Alba Díaz, nascido em Monterrey em 1951, foi nomeado bispo de La Paz em 2001 por São João Paulo II. Ao completar 75 anos e enfrentando limitações de saúde que afetam sua mobilidade, apresentou sua renúncia conforme o cânon 401 §1 do Código de Direito Canônico. Em diversas ocasiões, expressou seu desejo de permanecer em La Paz após a aposentadoria, manifestando um profundo carinho pela terra sudcaliforniana: “Amo e me sinto identificado com esta região”, declarou, descartando um retorno à sua cidade natal. Espera-se que sua despedida formal ocorra em fevereiro, possivelmente na Catedral de Nossa Senhora de La Paz.
Miguel Ángel Espinoza Garza, nascido em Saltillo, Coahuila, em 1967, foi designado bispo coadjutor de La Paz pelo Papa Francisco em novembro de 2022 e consagrado em março de 2023. Licenciado em Filosofia e Teologia pela Universidade Pontifícia do México e com estudos complementares em Roma, foi ordenado sacerdote em 1993. Antes de sua transferência para Baja California Sur, desempenhou cargos relevantes em sua diocese de origem, entre eles vigário geral e reitor do Seminário Maior de Saltillo. Sua nomeação como coadjutor com direito de sucessão foi interpretada como uma preparação estratégica para garantir uma transição serena e conhecedora do território, com suas particularidades: comunidades indígenas dispersas, zonas rurais de difícil acesso, migração constante e o impacto do turismo na vida eclesial.
A CEM expressou sua “alegria e oração” pelo novo bispo, desejando-lhe “um fecundo desempenho em sua nova missão”. A designação assegura continuidade nos projetos pastorais, como o Primeiro Sínodo Diocesano (2003-2008), a atenção às vocações e a pastoral social em uma diocese que enfrenta desafios como a pobreza rural, desastres naturais e o fenômeno migratório.
A diocese de La Paz, erigida como tal em 1988 por João Paulo II mediante a bula *Quandoquidem Concilium*, abrange todo o estado de Baja California Sur (73.677 km²) e pertence à Província Eclesiástica de Baja California, sufragânea da arquidiocese de Tijuana. Organiza-se em seis decanatos e atende a uma população aproximada de 769.000 habitantes, dos quais 71,3% se concentram no sul, graças à disponibilidade de água e ao desenvolvimento turístico.
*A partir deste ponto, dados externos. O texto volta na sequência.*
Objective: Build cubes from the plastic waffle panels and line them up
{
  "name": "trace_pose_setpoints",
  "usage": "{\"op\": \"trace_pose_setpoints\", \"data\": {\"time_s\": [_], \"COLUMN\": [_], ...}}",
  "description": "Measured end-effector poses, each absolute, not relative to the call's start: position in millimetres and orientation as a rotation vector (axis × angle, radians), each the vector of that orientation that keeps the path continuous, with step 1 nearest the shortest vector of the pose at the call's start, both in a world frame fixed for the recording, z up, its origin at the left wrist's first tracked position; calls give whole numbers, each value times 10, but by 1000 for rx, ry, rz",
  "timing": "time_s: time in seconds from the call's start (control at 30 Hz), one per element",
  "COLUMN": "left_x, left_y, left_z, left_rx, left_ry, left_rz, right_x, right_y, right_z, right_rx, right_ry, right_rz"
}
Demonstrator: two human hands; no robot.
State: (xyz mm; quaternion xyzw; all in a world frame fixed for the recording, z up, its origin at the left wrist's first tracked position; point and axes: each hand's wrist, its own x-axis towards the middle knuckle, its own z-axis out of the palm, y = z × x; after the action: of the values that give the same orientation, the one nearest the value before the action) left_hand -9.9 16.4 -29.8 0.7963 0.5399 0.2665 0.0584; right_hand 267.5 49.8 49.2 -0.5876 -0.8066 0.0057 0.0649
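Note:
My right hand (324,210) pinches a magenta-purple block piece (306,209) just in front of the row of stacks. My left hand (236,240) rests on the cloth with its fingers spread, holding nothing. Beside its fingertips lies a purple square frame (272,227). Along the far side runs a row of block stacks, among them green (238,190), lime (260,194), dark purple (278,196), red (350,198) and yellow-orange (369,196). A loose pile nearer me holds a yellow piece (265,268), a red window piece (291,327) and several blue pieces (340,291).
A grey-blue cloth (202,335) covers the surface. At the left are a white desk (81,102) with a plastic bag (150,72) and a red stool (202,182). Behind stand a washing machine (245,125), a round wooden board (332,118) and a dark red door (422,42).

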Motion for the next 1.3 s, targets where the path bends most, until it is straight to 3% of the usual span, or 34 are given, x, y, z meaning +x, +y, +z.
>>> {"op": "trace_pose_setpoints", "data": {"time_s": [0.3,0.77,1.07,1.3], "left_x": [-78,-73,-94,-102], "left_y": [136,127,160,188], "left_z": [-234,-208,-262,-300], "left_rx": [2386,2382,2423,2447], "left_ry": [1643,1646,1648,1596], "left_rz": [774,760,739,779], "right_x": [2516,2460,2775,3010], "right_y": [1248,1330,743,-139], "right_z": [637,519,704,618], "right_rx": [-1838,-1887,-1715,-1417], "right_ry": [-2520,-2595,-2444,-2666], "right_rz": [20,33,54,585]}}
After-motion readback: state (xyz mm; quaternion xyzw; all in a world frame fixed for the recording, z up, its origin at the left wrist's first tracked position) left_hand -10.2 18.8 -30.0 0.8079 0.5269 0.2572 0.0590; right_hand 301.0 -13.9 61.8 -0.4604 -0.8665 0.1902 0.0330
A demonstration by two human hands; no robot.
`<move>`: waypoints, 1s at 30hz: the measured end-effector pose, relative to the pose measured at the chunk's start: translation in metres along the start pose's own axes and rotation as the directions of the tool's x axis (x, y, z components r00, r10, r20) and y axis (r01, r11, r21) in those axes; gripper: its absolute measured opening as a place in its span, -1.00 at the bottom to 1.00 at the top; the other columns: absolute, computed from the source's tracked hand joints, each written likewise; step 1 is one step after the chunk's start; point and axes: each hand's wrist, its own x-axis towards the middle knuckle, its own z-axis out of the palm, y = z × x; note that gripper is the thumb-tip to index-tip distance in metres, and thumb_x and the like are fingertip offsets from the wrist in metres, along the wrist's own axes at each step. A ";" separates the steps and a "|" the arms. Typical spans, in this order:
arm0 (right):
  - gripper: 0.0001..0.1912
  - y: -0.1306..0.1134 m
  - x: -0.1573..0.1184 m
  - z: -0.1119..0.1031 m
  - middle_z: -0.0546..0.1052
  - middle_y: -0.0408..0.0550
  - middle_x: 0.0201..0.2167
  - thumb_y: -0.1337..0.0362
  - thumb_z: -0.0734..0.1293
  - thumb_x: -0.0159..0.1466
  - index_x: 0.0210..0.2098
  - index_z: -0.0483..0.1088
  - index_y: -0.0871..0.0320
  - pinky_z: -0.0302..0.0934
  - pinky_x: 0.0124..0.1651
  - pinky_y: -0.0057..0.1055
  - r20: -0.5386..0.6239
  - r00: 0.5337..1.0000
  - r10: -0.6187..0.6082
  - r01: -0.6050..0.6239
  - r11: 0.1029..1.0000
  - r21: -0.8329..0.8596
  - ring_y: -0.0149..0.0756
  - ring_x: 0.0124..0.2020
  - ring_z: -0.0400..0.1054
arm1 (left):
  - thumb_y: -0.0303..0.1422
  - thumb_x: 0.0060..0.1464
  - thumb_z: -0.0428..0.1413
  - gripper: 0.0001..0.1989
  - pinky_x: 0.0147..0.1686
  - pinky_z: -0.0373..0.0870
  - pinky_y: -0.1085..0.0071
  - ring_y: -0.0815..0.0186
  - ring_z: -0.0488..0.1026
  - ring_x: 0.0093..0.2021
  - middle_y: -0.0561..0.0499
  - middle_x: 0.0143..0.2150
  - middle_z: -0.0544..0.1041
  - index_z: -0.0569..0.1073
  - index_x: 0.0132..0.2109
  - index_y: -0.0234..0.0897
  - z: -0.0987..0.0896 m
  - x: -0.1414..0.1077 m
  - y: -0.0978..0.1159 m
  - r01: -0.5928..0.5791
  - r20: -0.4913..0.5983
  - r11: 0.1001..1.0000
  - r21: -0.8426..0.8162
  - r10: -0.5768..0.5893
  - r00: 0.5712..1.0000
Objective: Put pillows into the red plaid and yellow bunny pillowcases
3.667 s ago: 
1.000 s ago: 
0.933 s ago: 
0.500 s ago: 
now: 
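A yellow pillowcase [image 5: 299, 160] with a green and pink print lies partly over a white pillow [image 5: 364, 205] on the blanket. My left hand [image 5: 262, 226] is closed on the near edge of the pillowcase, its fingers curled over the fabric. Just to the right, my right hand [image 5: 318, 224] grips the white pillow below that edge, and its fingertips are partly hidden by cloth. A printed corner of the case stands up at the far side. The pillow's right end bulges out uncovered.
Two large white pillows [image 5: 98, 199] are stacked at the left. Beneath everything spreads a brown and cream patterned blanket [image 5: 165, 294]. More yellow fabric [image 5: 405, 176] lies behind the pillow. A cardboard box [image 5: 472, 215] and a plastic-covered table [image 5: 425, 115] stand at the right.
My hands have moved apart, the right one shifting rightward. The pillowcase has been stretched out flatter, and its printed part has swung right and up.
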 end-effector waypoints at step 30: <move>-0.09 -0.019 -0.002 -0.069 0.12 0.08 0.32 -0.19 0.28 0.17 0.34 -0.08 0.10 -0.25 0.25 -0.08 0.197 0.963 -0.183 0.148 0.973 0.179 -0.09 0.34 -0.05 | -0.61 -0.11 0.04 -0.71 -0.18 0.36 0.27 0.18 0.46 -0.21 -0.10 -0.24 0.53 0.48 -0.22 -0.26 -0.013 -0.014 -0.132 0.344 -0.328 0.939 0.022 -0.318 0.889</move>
Suas raízes evangelizadoras remontam ao século XVI. Em 1533, Hernán Cortés chegou à baía que chamou de Santa Cruz (hoje La Paz), acompanhado de franciscanos. Em 1596, Sebastián Vizcaíno e mais franciscanos a rebautizaram como Baía de La Paz. Os primeiros sacerdotes seculares chegaram em 1633 com o Pbro. Diego de la Nava. Os jesuítas, liderados por Eusebio Kino em 1683 e depois por Juan María de Salvatierra em 1697, fundaram a Missão de Nossa Senhora de Loreto, considerada a “mãe das missões californianas”. Antes de sua expulsão em 1768, estabeleceram 18 missões. Os franciscanos (com Junípero Serra) e depois os dominicanos continuaram a obra.
Em 1840, Gregório XVI criou a diocese de Ambas as Californias. Em 1855, foi nomeado o primeiro vigário apostólico de Baja California, Juan Francisco Escalante y Moreno, que iniciou a construção da catedral atual em 1861. O século XX trouxe missionários combonianos (1948), a Prefeitura Apostólica (1958) e o primeiro bispo-vigário, Gilberto Valbuena Sánchez (1976). Em 1988, erigiu-se a diocese plena, com Valbuena como primeiro bispo residencial, seguido por Braulio Rafael León Villegas (1990-1999) e o último bispo, Miguel Ángel Alba Díaz.
Deste blog, desejamos um fecundo ministério ao novo bispo de La Paz. Parabéns!